Return only those lines of the material that contain "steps".

DATA EXTRACT
========================

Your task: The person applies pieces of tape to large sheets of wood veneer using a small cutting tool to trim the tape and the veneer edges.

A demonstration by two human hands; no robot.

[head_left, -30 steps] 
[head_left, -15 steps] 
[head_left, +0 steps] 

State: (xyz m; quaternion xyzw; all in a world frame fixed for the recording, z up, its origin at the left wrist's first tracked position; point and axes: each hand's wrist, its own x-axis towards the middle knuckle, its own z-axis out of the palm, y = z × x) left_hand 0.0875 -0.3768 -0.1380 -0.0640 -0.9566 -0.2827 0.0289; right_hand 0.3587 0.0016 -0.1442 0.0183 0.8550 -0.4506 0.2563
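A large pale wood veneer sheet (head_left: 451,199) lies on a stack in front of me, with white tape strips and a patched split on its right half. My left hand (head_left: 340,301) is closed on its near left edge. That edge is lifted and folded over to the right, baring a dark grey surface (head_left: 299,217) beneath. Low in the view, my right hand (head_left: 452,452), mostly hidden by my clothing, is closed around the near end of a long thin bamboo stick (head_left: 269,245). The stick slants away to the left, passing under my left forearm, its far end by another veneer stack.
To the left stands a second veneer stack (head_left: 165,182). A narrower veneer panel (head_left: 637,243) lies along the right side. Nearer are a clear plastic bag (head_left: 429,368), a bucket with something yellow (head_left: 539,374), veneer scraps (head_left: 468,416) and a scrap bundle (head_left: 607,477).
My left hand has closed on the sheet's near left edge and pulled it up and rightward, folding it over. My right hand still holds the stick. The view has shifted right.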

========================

RESULT FOR THIS EXERCISE
[head_left, -30 steps] 
[head_left, -15 steps] 
[head_left, +0 steps] 

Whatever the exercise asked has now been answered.